Fino ad allora gli agenti segreti si erano mossi in collaborazione con i colleghi tedeschi. Tutto era però cambiato il 10 ottobre scorso quando il collega Bernd Muehlenbeck era stato liberato. Mentre Giovanni Lo Porto è stato probabilmente ceduto a un nuovo gruppo terrorista e poi ucciso nel raid statunitense.
 MA I DRONI NON SONO IL VERO NEMICO
Alessandro Sallusti per “Il Giornale
 Penso ci sia un nesso tra l’isolamento politico in cui si è cacciato Matteo Renzi dentro e fuori il suo partito e le difficoltà che l’Italia sta incontrando sul piano internazionale. Il fallimento del vertice europeo sull’emergenza sbarchi (ci hanno liquidato con una mancia) e lo schiaffo di Obama che ha tenuta nascosta la morte di un nostro cooperante, sono solo gli ultimi episodi che dimostrano quanto in poco conto siano tenuti i diritti e le necessità dell’Italia monocolore renziana financo da amici e alleati. Probabilmente su questo terreno Renzi paga dazio alla sua veloce ascesa e conseguente inesperienza. Da sindaco a premier senza passare neppure per il Parlamento, o per un’ora di lavoro, può entusiasmare i tuoi fan e illudere parlamentari in fuga da partiti allo sbando.
 Ma è cosa, direi curriculum, che lascia perplessi i grandi del mondo, abituati a interlocutori di ben altra autorevolezza. Parliamo di leader solidi e scafati, alcuni con alle spalle decenni di esperienza ai massimi livelli, capi o membri di lobby che decidono i destini di miliardi di persone.
E noi a tanto cosa contrapponiamo? Un premier simpatico e caciarone che si porta appresso la lobbina di giovani consiglieri comunali, amici di calcetto e vigilesse sveglie con la quale governava – secondo alcuni pure male – il Comune di Firenze. Ovviamente non può esserci partita. Qualche italiano Renzi ancora lo può stupire con battute (peraltro scritte da altri) ed effetti speciali in tv di fronte a conduttori per lo più compiacenti. Ma quando mette piede fuori dall’Italia, la musica cambia. Grandi cortesie, grossi sorrisi, ma l’uomo evidentemente non c’è. Per non parlare dei suoi ministri. Quelli degli Esteri, prima la Mogherini e ora Gentiloni, sono pesi piuma, la cattiva fama di quello dell’Interno, Angelino Alfano, ha superato i confini nazionali.
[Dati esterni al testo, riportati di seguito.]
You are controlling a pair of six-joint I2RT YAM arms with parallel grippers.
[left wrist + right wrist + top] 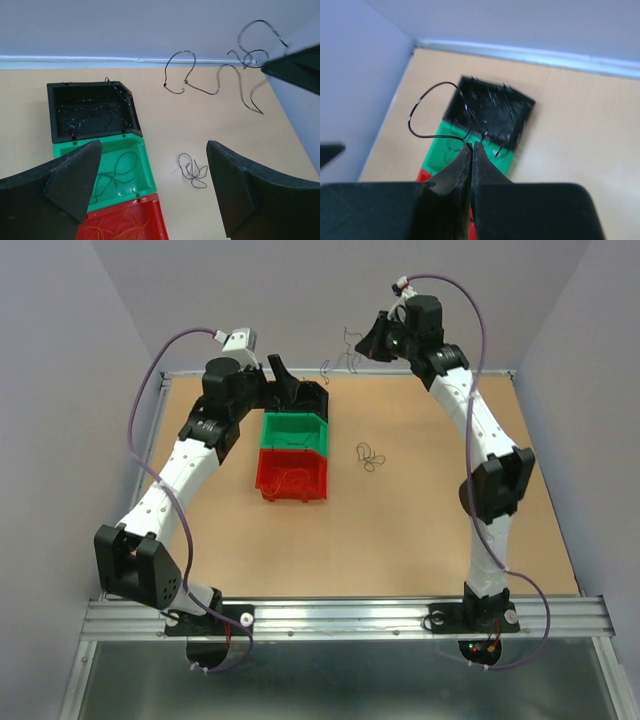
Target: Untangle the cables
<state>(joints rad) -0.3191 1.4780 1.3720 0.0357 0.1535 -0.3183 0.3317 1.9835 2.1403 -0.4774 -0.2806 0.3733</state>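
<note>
3 bins in a row: black bin [80, 85], green bin [144, 165], red bin [159, 212], thin wires in each. right gripper [471, 146] pinches 1 black cable [410, 120], held aloft; left gripper [154, 145] spread wide, empty. 1 loose cable clump [191, 170] lies on the table [420, 530], just right of the bins.

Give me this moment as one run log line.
left gripper open, empty | right gripper shut on black wire, held high | loose wire on table beside bins

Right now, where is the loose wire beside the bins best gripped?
At its middle, where the loops of the wire cross and bunch, coming straight down from above: it lies flat on the table, so a side approach would likely catch nothing. The open left gripper faces it.
</note>
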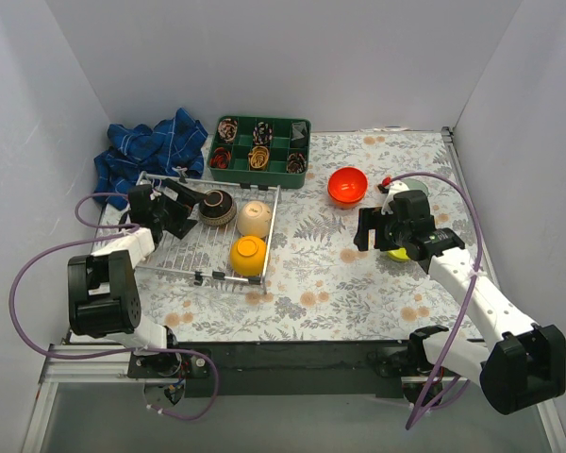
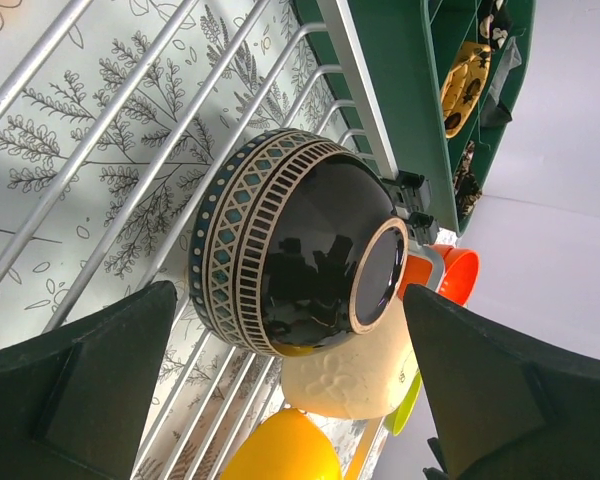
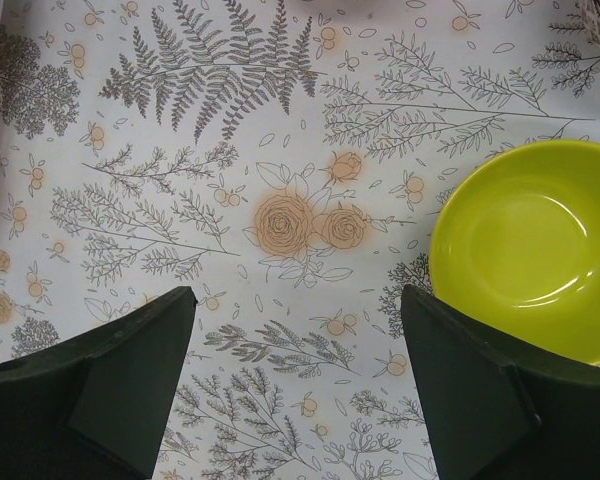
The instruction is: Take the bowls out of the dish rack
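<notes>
The white wire dish rack [image 1: 160, 264] holds three bowls: dark brown [image 1: 217, 208], beige [image 1: 254, 219] and yellow-orange [image 1: 248, 255]. My left gripper [image 1: 191, 209] is open and empty at the rack's far left. In the left wrist view [image 2: 288, 295] it faces the upturned dark brown bowl [image 2: 300, 250], apart from it, over the rack wires [image 2: 130, 130]. The beige bowl [image 2: 365, 375] and yellow-orange bowl [image 2: 280, 450] lie beyond. A red bowl [image 1: 347, 185] sits on the table. My right gripper [image 1: 373, 236] is open and empty [image 3: 298, 295] above the cloth, left of the lime green bowl [image 3: 525, 245].
A green compartment tray [image 1: 259, 151] with small items stands at the back, and a blue cloth [image 1: 151, 156] lies at the back left. A pale bowl [image 1: 412, 183] shows partly behind my right arm. White walls enclose the floral tablecloth [image 1: 311, 274].
</notes>
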`<state>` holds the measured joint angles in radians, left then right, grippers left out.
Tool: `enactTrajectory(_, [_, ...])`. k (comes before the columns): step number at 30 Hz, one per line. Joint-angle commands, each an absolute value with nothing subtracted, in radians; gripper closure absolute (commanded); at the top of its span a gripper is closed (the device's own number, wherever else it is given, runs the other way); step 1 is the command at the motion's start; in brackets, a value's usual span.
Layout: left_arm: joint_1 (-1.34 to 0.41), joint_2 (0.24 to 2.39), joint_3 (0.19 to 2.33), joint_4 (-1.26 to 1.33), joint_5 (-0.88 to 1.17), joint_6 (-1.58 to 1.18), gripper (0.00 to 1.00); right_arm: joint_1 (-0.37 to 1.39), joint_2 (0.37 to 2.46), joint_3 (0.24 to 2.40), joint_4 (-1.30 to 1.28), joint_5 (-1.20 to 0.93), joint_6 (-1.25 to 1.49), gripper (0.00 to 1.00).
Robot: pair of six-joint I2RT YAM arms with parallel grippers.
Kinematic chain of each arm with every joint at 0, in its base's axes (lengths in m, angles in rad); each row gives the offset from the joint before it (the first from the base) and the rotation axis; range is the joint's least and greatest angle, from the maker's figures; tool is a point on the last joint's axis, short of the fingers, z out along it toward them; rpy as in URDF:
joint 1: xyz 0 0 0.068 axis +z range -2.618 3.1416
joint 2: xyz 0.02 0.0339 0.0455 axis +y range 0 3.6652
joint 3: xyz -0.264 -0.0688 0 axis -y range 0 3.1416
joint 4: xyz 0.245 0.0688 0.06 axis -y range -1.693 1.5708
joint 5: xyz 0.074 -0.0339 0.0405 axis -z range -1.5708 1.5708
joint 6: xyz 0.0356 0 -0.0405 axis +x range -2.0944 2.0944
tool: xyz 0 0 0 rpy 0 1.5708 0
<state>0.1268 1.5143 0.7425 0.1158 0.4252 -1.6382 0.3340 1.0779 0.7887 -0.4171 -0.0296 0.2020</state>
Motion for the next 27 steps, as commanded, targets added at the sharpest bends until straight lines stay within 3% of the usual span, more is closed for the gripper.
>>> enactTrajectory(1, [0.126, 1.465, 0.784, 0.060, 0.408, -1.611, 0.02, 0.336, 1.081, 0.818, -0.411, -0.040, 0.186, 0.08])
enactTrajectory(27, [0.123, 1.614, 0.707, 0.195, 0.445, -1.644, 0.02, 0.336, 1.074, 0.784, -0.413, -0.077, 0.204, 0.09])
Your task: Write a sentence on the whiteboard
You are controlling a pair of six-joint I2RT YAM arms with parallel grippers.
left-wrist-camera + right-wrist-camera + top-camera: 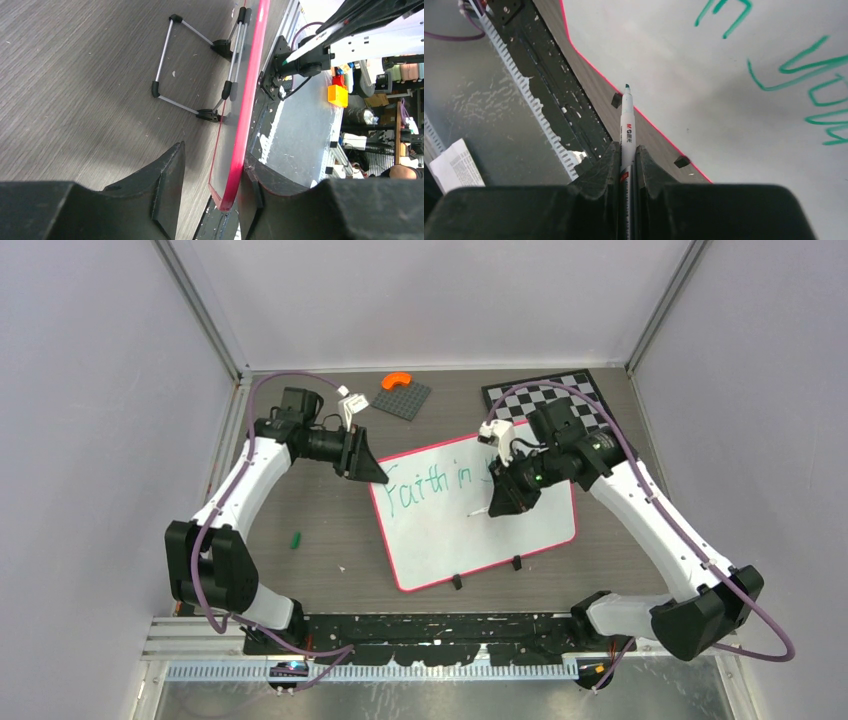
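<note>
The whiteboard (440, 540), glossy and red-rimmed, has its far-left corner between the left fingers (167, 185), which stand parted with a gap on one side. The right fingers (599, 175) clamp a slim white marker (626, 120) above its green lettering (425, 488). It sits mid-way along the bench (300, 500), grey wood-grain, between pale lilac walls (100, 390).
</note>
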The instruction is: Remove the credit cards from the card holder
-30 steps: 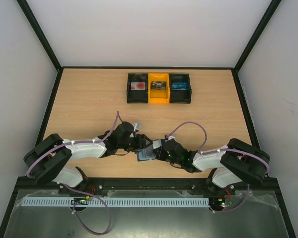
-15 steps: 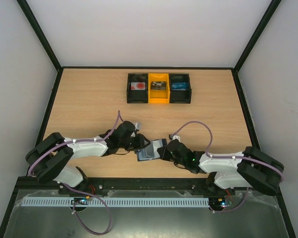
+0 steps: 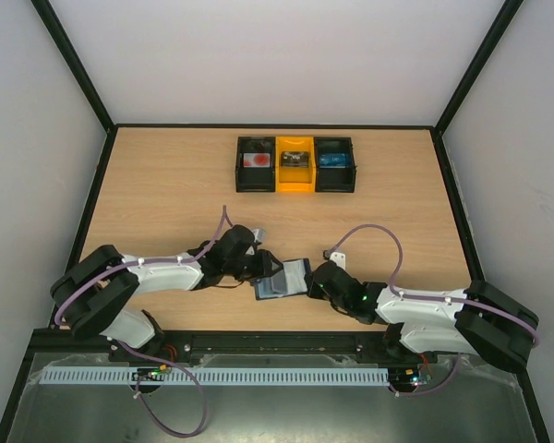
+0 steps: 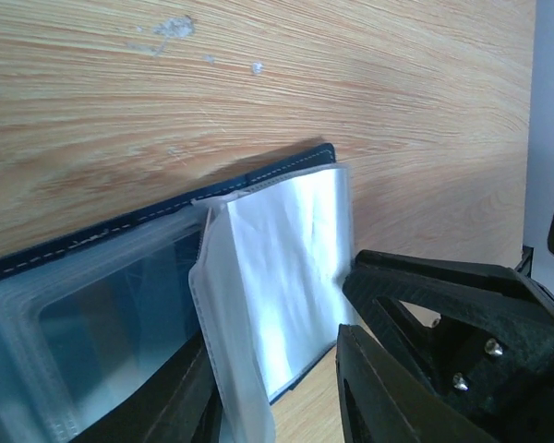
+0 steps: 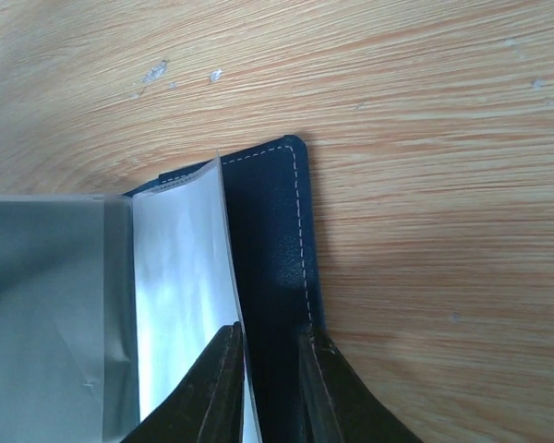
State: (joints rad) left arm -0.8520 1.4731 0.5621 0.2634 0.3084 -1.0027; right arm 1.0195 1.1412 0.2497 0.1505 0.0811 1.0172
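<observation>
Card holder: we are seeing the small dark navy folding card holder (image 3: 283, 279) lying open on the pale wood-grain table (image 3: 166, 194), near its front edge and between the two grippers.
Inside: its clear plastic sleeves (image 4: 286, 268) are fanning up from the navy cover, and in the left wrist view one loose leaf is standing up off the stack.
Cover edge: a line of white stitching (image 5: 301, 221) is running along the navy border, whose rounded corner is resting on the wood.
Credit cards: we are not able to tell whether the credit cards are sitting in the sleeves, as the pockets are showing only grey-blue glare.
Left gripper: the left gripper (image 4: 275, 369) is sitting at the card holder's left side with its black fingers standing apart. The loose leaf is hanging in the gap, unpinched.
Right gripper: the right gripper (image 5: 270, 346) is sitting at the right side, its fingers standing narrowly apart and straddling the navy strip beside the stitching. We are unable to tell whether they are pressing it.
Boxes: three open boxes (image 3: 295, 184), black, yellow and black, are sitting in a touching row at the far middle of the table, well apart from the card holder.
Contents: a white piece with a red spot (image 3: 257, 159) is lying in the left box, and a bright blue piece (image 3: 332, 159) in the right.
Writing: any print on those pieces is appearing too small for us to read.
</observation>
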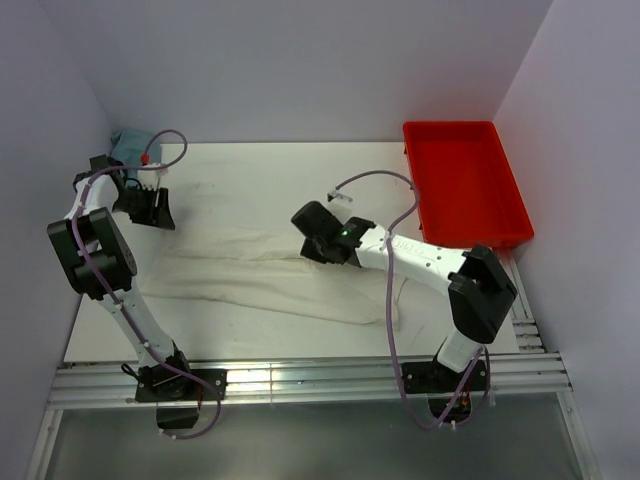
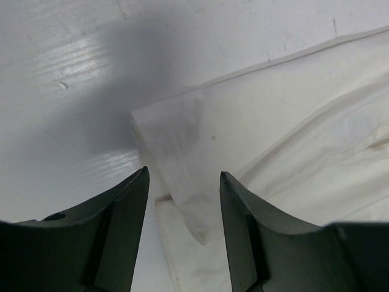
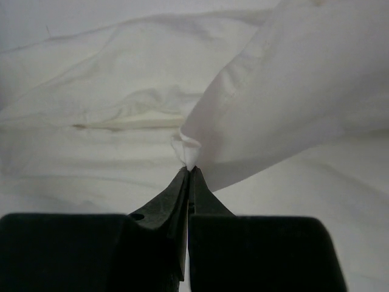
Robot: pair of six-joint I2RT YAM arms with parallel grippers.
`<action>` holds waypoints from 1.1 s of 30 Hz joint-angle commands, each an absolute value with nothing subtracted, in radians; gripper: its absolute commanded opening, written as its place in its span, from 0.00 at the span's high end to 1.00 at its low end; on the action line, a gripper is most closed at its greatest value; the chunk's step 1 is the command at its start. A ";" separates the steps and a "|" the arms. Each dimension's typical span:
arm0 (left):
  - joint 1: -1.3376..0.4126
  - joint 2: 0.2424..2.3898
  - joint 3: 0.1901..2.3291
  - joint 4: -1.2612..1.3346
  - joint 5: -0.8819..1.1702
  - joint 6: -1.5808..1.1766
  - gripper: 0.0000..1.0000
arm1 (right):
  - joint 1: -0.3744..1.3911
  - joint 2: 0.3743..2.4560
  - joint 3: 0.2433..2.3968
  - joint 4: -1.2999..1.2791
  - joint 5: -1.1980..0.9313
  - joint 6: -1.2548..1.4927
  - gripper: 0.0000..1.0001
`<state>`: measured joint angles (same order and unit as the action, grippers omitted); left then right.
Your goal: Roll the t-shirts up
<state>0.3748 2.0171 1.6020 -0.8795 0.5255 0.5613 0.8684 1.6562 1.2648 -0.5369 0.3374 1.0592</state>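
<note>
Two pincers: state? (M.)
Right pincer (image 3: 188, 167) clamped shut on a fold of the t-shirt (image 1: 270, 275); left pincer (image 2: 182, 176) half open above its corner, empty. T-shirt lies long and folded on the bench (image 1: 250, 165). (R.)

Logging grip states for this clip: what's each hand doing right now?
Left hand: open, holding nothing, over the t-shirt edge.
Right hand: closed on a fold of the t-shirt.

Red tray (image 1: 462, 182) far right, teal cloth (image 1: 128, 145) far left
</note>
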 commanded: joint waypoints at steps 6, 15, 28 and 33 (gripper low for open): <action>0.380 1.962 1.545 -0.864 0.489 0.609 0.46 | 1.029 1.676 1.180 -0.594 0.431 1.252 1.00; 0.380 1.953 1.566 -0.880 0.512 0.598 0.45 | 1.062 1.681 1.141 -0.587 0.451 1.258 0.61; 0.383 2.026 1.756 -0.952 0.488 0.448 0.35 | 0.913 1.494 0.999 -0.391 0.408 1.051 0.45; 0.371 2.060 1.776 -0.970 0.465 0.391 0.36 | 0.836 1.398 0.960 -0.356 0.391 0.965 0.44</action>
<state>0.3763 2.0327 1.7699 -0.9340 0.4728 0.4522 0.8677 1.4651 0.9787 -0.4339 0.3908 1.0470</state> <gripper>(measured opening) 0.647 0.557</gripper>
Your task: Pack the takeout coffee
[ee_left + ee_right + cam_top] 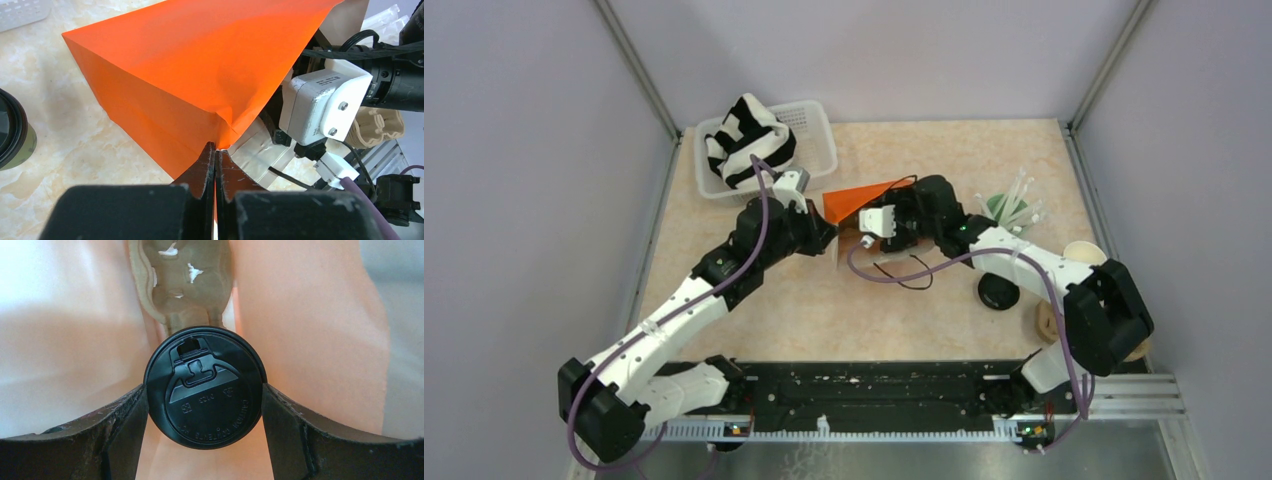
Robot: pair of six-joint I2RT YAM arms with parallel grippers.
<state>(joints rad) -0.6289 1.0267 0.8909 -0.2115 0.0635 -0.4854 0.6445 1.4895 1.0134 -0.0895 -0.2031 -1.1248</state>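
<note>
Coffee cup point(204, 390), black-lidded, sits clamped between the fingers of our right gripper point(204, 412), down inside the orange paper bag point(190, 65), near a pulp cup carrier point(187, 285). Our left gripper point(216, 156) is pressed together on the bag's rim, pinching it. A second green cup point(12, 132) stands on the table point(65, 165) beside the bag.

White links point(674, 310), black joints point(1107, 318), purple cable point(762, 215); tool fingers point(115, 435) black, scuffed; white camera box point(317, 107), two screws point(343, 106).
</note>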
 Renzi e il suo governo ricordano quelle squadre di calcio che in campionato fanno scintille ma in Champions League non vanno oltre i preliminari. Simpatiche, appunto, ma senza storia e senza futuro.
Da che mondo è mondo la politica estera non è questione di partito ma di Stato, non di anagrafe ma di esperienza, non tiene conto di divisioni ma cerca l’unità. Se invece, come sta accadendo, uno continua a comportarsi come se fosse sindaco, quando arrivano Obama e la Merkel non puoi che metterti a servizio. E i risultati si vedono.